* **The task**: Copy out each line from the start of the material below until the line with "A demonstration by", that line included.

* **Information provided**:
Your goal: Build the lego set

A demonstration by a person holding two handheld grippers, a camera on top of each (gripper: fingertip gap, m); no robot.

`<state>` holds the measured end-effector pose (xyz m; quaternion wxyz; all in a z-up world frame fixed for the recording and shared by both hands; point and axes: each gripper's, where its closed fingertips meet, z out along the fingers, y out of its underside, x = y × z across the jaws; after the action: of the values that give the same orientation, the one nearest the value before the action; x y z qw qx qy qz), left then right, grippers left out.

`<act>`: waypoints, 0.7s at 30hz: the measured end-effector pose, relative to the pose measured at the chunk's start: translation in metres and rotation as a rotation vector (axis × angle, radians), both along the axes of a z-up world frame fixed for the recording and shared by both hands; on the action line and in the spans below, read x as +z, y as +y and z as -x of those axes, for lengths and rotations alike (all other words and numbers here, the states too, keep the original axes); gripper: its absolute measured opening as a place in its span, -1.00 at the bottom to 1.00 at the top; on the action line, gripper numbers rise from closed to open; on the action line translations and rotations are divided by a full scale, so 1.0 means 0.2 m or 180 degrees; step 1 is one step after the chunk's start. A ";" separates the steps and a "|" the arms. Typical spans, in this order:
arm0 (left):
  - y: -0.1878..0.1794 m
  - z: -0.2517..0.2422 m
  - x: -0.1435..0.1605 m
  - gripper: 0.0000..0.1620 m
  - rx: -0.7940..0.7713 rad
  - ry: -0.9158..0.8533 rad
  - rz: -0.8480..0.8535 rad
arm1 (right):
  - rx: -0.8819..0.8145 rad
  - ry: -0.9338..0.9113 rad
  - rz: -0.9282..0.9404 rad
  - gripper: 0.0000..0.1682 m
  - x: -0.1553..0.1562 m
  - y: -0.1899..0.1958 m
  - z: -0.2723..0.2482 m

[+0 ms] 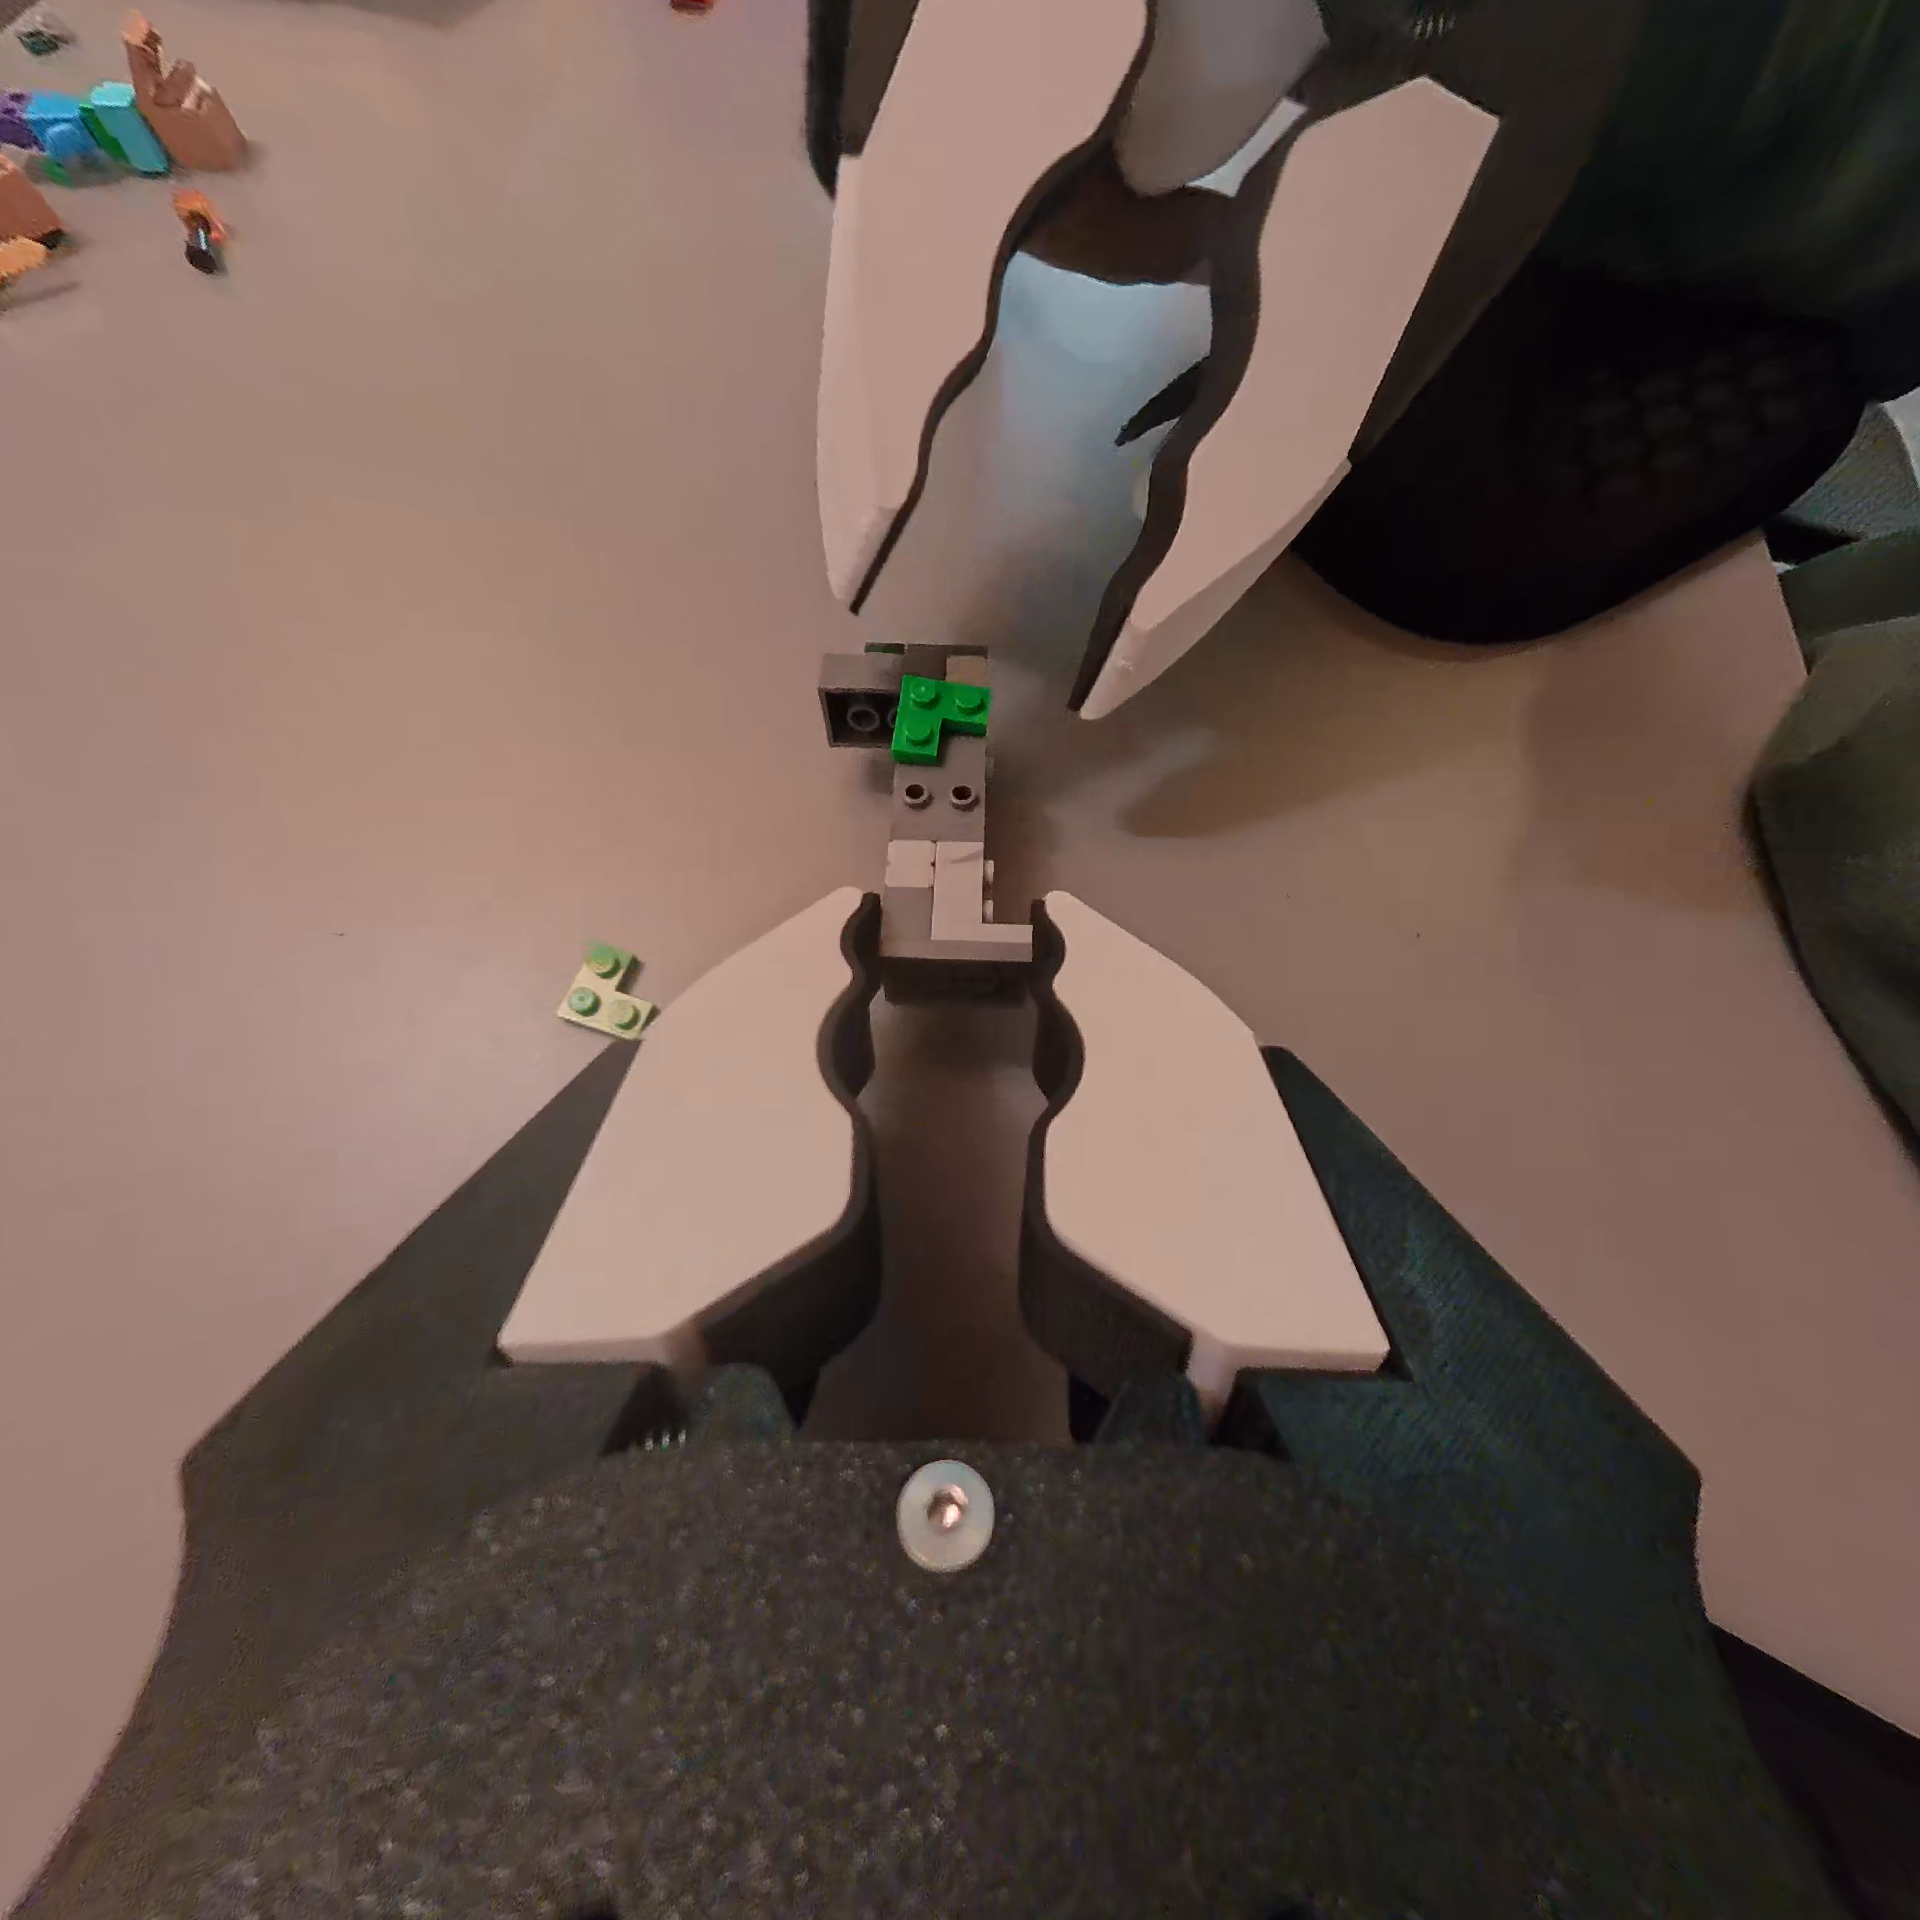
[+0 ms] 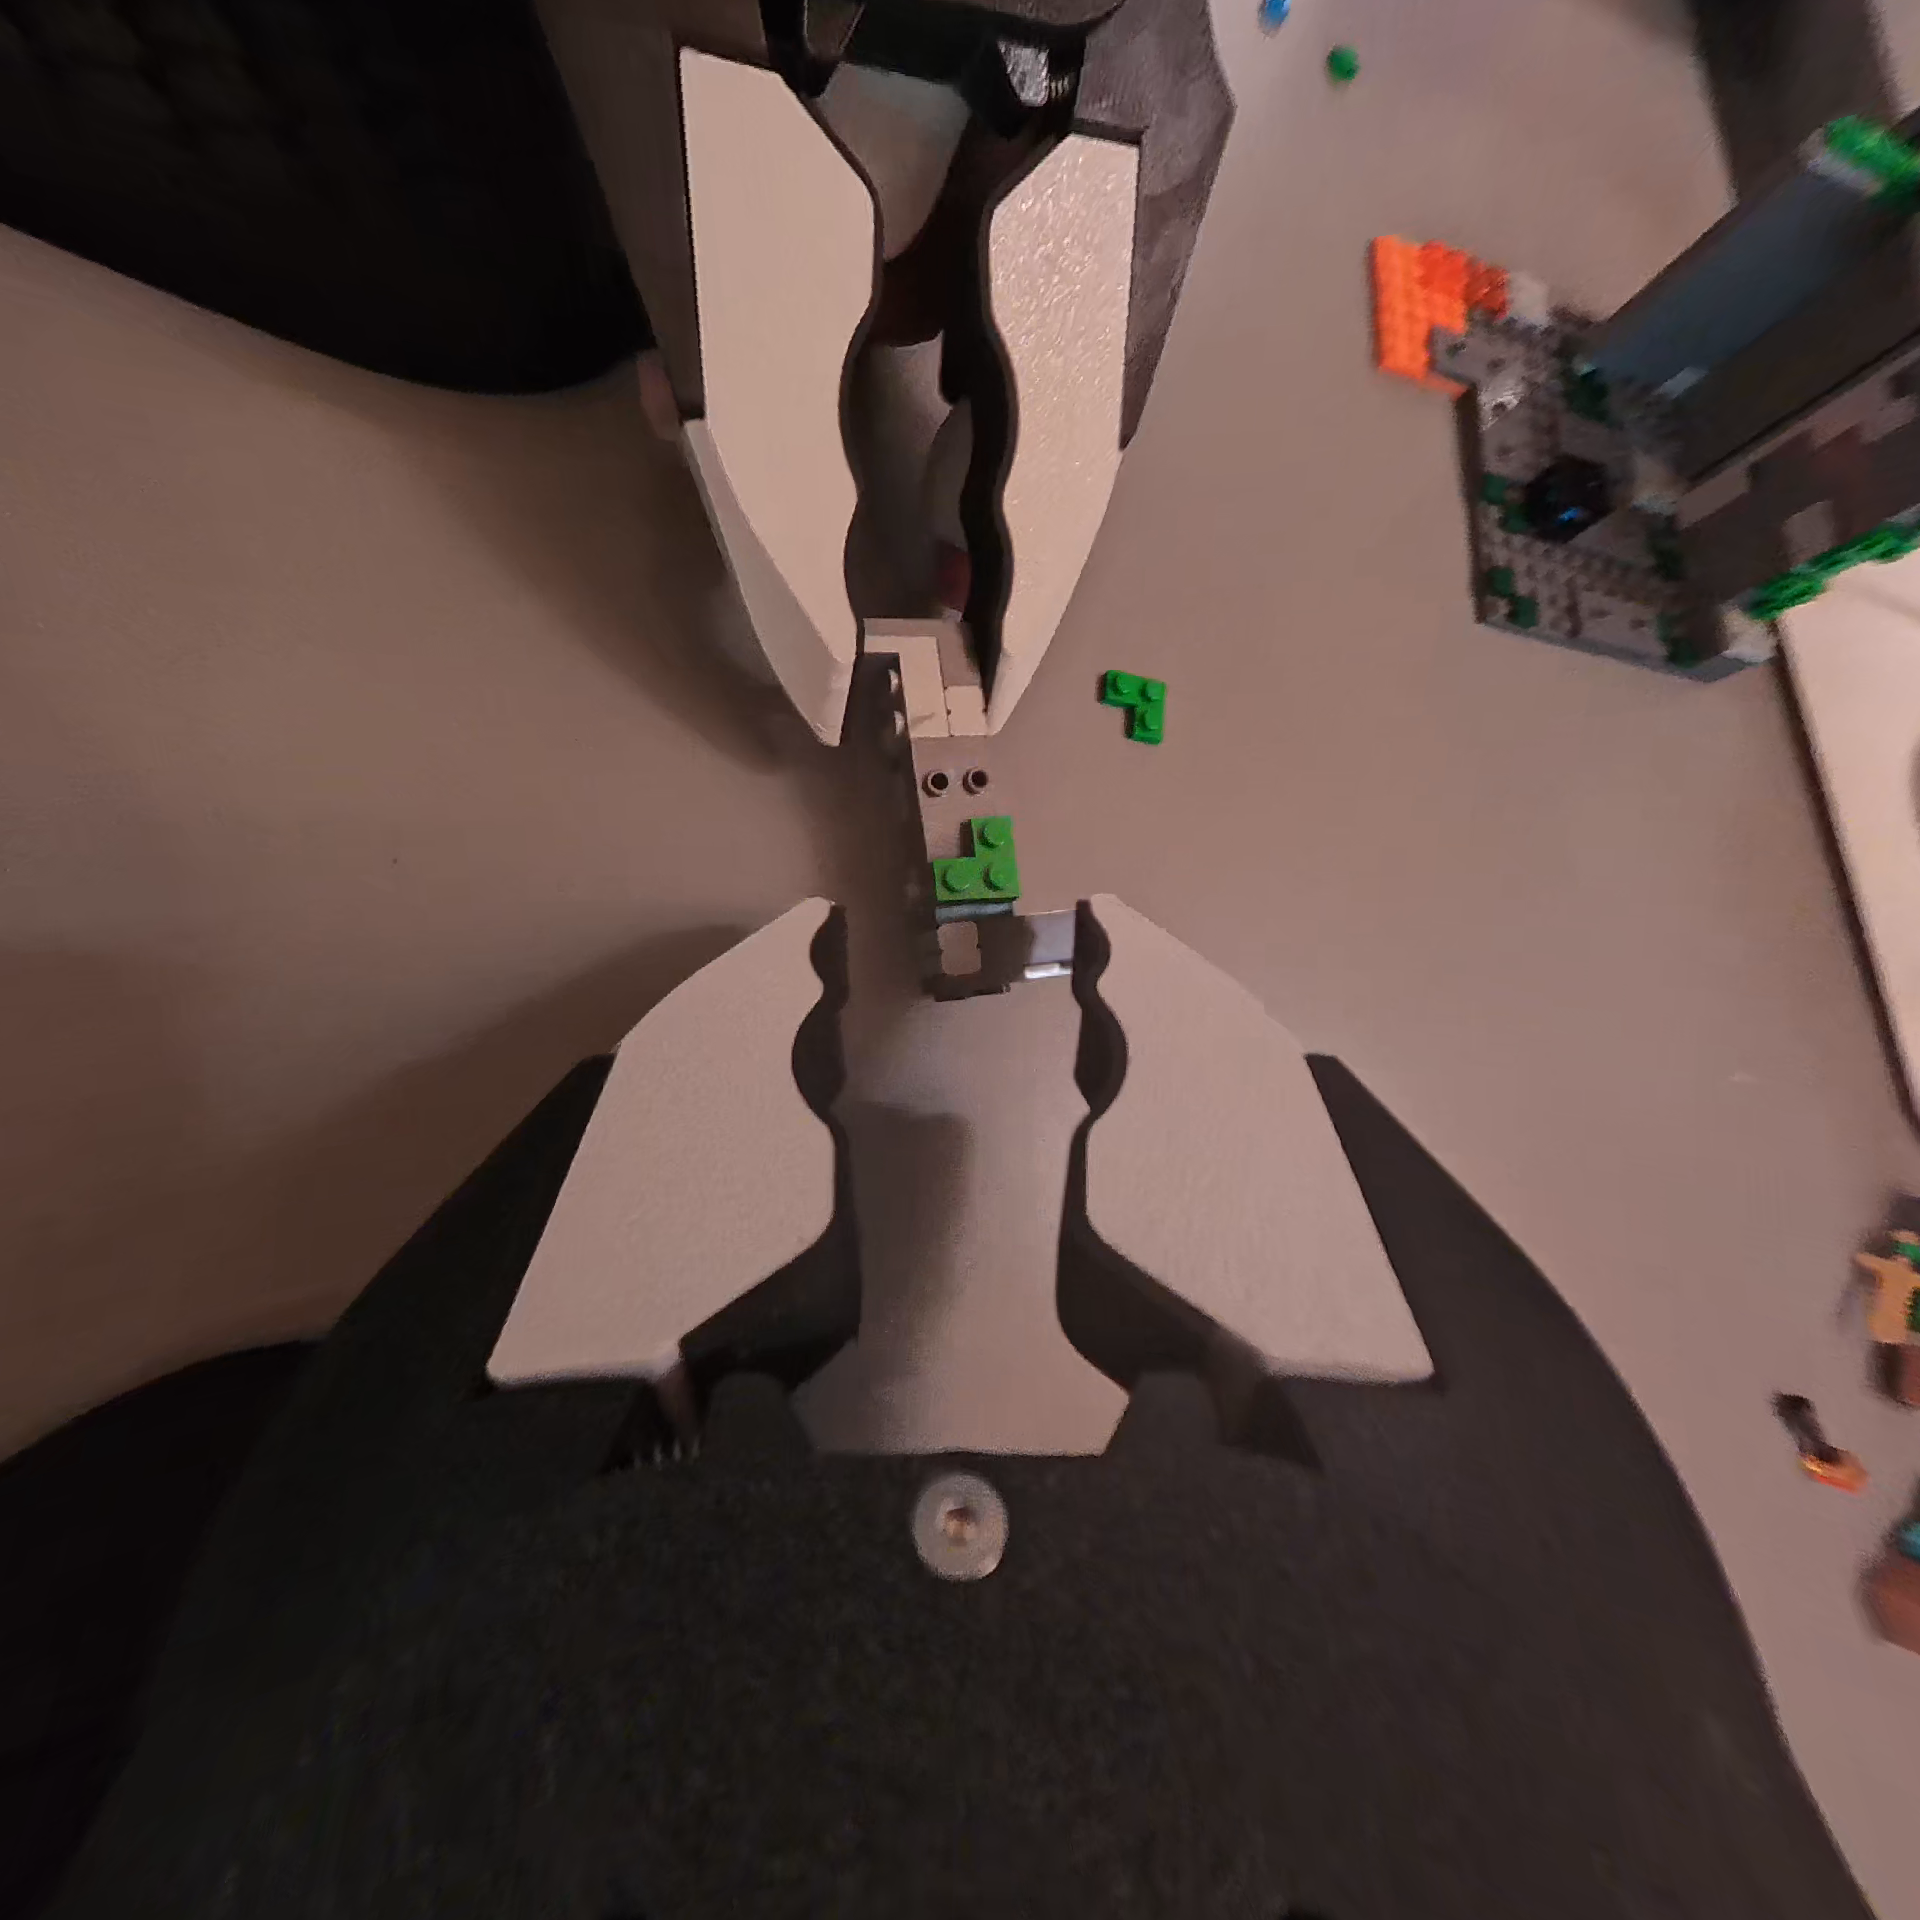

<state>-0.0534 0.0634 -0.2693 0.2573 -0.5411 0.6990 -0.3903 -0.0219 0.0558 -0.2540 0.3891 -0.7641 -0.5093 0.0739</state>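
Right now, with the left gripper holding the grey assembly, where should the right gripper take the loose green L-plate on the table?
Grip the loose green L-plate across one arm's two straight outer edges, coming from straight above. It lies flat, studs up, on the table, so it is too thin for a side approach. The right gripper is open; the left gripper is occupied with the grey assembly.

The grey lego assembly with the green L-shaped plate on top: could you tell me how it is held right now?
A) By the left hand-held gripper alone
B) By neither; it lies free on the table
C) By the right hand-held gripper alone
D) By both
A: the left hand-held gripper is shut on one end of the grey lego assembly, while the right hand-held gripper stands open around the other end.
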 end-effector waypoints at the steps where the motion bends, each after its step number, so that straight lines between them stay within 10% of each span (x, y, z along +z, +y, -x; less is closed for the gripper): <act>1: 0.00 0.00 0.00 -0.67 0.0008 -0.0015 0.0023 | -0.0033 -0.0026 -0.0109 -0.50 0.01 0.01 -0.01; 21: 0.03 -0.03 0.21 -0.67 0.0379 -0.0155 0.0242 | -0.0399 -0.1375 -0.2327 -0.48 0.16 0.13 0.04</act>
<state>-0.0472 0.0697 -0.2278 0.2763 -0.5814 0.6438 -0.4137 -0.0306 0.0827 -0.2216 0.5224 -0.6034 -0.5243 -0.2969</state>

* **Task output**:
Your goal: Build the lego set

A demonstration by a person holding two handheld grippers, a camera on top of each (gripper: fingertip gap, m); no robot.

This output completes the exercise.